You are viewing a plain text version of this content. The canonical link for it is here.
Posted to commits@airflow.apache.org by ka...@apache.org on 2020/08/15 16:06:46 UTC

[airflow] 10/28: [AIRFLOW-4734] Upsert functionality for PostgresHook.insert_rows() (#8625)

This is an automated email from the ASF dual-hosted git repository.

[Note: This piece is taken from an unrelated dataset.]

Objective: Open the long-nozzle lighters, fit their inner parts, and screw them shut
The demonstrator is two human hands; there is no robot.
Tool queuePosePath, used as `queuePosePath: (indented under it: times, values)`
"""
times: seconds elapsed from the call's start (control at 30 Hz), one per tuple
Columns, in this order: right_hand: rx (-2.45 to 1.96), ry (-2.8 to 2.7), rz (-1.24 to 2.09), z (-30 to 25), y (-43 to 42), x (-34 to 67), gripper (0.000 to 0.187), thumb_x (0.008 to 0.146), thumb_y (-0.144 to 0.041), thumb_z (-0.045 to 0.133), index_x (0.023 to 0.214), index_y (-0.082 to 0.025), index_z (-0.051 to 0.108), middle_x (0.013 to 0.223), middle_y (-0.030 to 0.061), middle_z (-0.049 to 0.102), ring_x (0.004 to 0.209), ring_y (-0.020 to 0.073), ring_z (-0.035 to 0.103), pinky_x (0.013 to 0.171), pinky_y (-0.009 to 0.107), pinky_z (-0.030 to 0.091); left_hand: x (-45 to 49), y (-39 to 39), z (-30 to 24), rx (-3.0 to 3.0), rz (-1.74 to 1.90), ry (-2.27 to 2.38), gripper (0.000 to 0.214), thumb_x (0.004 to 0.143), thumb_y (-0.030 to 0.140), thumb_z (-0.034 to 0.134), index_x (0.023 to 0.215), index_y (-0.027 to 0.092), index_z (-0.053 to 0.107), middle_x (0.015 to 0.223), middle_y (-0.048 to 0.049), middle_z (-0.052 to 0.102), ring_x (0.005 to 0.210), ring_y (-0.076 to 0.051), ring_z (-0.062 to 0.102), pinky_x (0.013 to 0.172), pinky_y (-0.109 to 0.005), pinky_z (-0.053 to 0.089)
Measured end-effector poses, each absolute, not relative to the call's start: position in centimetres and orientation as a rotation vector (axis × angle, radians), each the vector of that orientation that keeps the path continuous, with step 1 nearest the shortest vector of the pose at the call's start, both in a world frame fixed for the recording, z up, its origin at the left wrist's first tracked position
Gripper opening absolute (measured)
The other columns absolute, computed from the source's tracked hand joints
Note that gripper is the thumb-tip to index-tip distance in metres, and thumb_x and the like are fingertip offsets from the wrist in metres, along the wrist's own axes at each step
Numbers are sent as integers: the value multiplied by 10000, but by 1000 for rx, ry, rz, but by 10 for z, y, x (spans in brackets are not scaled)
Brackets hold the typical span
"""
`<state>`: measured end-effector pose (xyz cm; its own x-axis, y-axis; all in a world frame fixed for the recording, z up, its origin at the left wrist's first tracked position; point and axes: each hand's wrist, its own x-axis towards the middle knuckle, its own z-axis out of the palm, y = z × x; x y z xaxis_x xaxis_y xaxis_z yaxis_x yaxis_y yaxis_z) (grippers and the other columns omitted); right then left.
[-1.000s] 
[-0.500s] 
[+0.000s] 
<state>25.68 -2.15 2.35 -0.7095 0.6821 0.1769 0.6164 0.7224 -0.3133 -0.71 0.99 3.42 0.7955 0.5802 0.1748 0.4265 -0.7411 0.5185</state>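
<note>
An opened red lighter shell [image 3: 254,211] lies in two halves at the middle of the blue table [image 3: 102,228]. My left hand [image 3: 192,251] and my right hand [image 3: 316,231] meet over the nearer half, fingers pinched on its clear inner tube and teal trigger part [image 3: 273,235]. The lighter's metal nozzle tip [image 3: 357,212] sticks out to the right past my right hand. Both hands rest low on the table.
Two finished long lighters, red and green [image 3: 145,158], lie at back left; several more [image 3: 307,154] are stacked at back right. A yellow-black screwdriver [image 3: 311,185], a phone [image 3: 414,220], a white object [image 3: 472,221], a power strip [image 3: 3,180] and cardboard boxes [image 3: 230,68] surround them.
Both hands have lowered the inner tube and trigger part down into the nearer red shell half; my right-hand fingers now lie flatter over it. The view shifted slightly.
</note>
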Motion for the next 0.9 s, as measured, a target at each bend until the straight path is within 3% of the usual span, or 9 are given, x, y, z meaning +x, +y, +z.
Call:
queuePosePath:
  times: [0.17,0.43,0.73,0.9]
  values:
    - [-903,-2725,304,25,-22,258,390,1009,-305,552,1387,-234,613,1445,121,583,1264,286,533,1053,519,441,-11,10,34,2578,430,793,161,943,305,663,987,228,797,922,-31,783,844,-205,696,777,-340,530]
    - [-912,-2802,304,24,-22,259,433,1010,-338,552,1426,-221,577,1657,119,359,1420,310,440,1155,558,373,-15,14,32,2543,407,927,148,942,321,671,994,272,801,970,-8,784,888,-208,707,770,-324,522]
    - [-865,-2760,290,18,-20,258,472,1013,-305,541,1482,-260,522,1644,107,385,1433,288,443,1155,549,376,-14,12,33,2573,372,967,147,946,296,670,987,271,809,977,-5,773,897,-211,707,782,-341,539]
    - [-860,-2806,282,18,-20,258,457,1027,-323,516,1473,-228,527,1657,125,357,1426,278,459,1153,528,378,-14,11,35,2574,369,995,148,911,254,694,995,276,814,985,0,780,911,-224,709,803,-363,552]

kaxilnaik pushed a commit to branch v1-10-test
in repository https://gitbox.apache.org/repos/asf/airflow.git

commit ecd860f03e5ecc2fe4f910139ead6fc949fe9e1b
Author: William Tran <wi...@pager.com>
AuthorDate: Thu Apr 30 05:16:18 2020 -0400

    [AIRFLOW-4734] Upsert functionality for PostgresHook.insert_rows() (#8625)
    
    PostgresHook's parent class, DbApiHook, implements upsert in its insert_rows() method
    with the replace=True flag. However, the underlying generated SQL is specific to MySQL's
    "REPLACE INTO" syntax and is not applicable to PostgreSQL.
    
    This pulls out the sql generation code for insert/upsert out in to a method that is then
    overridden in the PostgreSQL subclass to generate the "INSERT ... ON CONFLICT DO
    UPDATE" syntax ("new" since Postgres 9.5)
    
    (cherry picked from commit a28c66f23d373cd0f8bfc765a515f21d4b66a0e9)
---
 airflow/contrib/hooks/bigquery_hook.py |  2 +-
 airflow/hooks/dbapi_hook.py            | 54 ++++++++++++++++++++++---------
 airflow/hooks/postgres_hook.py         | 54 +++++++++++++++++++++++++++++++
 tests/hooks/test_postgres_hook.py      | 59 ++++++++++++++++++++++++++++++++++
 4 files changed, 153 insertions(+), 16 deletions(-)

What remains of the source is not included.